**What is required**
The lines to print run from the top of the material below to the line with "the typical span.", inclusive; please copy them exactly, without pictures.

**Input data**
________________________________________

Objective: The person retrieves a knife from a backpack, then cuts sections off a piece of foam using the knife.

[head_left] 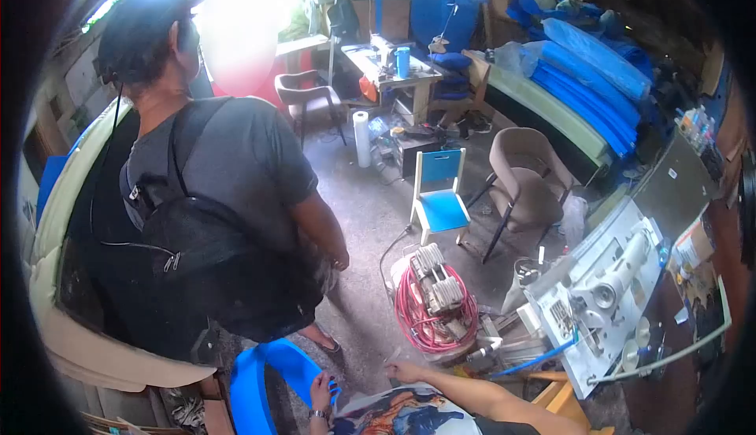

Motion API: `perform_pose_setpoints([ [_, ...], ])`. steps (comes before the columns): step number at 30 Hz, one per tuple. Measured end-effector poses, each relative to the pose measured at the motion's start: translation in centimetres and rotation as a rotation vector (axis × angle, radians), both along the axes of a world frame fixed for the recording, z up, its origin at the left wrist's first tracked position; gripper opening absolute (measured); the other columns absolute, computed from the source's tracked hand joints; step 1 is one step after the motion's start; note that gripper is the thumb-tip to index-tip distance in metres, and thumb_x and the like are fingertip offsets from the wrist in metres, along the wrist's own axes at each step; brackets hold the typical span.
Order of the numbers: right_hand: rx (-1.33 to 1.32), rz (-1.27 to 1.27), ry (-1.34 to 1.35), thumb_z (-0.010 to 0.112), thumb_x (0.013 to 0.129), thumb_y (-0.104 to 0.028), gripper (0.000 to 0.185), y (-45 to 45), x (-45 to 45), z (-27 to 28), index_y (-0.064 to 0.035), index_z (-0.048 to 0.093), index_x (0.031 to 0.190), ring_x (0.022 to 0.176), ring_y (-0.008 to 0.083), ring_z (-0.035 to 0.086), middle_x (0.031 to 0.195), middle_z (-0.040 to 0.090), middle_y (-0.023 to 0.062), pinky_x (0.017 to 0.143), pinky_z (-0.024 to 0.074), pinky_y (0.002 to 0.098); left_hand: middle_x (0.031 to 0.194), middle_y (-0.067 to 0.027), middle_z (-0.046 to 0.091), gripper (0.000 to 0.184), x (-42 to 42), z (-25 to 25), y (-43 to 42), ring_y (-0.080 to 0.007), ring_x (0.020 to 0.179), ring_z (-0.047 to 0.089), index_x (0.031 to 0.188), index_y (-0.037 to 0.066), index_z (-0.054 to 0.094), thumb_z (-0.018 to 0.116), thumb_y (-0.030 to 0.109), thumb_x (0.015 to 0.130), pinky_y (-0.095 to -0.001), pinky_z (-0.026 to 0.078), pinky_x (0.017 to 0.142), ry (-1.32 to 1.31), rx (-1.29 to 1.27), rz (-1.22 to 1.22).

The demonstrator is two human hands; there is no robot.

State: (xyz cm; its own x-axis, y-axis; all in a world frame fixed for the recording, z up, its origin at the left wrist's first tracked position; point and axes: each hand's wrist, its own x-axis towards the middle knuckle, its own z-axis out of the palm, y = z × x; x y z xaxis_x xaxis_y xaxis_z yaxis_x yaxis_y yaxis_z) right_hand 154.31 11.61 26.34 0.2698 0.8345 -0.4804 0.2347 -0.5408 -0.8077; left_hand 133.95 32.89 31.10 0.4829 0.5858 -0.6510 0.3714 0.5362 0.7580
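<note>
At the bottom of the view, my left hand (321, 392), with a watch on its wrist, is closed at the edge of a bright blue curved strip (250, 392) of foam or fabric. The strip bends in a loop to the left of my body. My right hand (403, 370) reaches in from the lower right, its fingers pressed together in front of my printed shirt. Whatever lies between those fingers is too small to name. Beyond it stands an air compressor (438, 289) wrapped in a red hose (409, 317).
A person (228, 151) with a black backpack stands close on the left. A sewing machine (618, 270) sits on a tilted-looking white table (583, 380) at right. A blue-and-white chair (442, 211), a brown armchair (520, 199) and blue rolls (583, 96) are farther back.
</note>
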Motion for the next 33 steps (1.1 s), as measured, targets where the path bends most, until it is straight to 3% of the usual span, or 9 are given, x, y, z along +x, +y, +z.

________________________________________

**Completed task**
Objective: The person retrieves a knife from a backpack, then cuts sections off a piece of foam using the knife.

[head_left] 

Motion API: `perform_pose_setpoints([ [_, ...], ])`. steps (comes before the columns): step number at 30 Hz, one per tuple. Measured end-effector poses, each relative to the pose measured at the motion's start: translation in centimetres and rotation as a rotation vector (axis × angle, radians), both along the axes of a world frame fixed for the recording, z up, its origin at the left wrist's first tracked position; gripper opening absolute (measured); the other columns absolute, computed from the source's tracked hand joints; step 1 is one step after the motion's start; note that gripper is the thumb-tip to index-tip distance in metres, and thumb_x and the like are fingertip offsets from the wrist in metres, along the wrist's own axes at each step; brackets hold the typical span.

That is the complete output.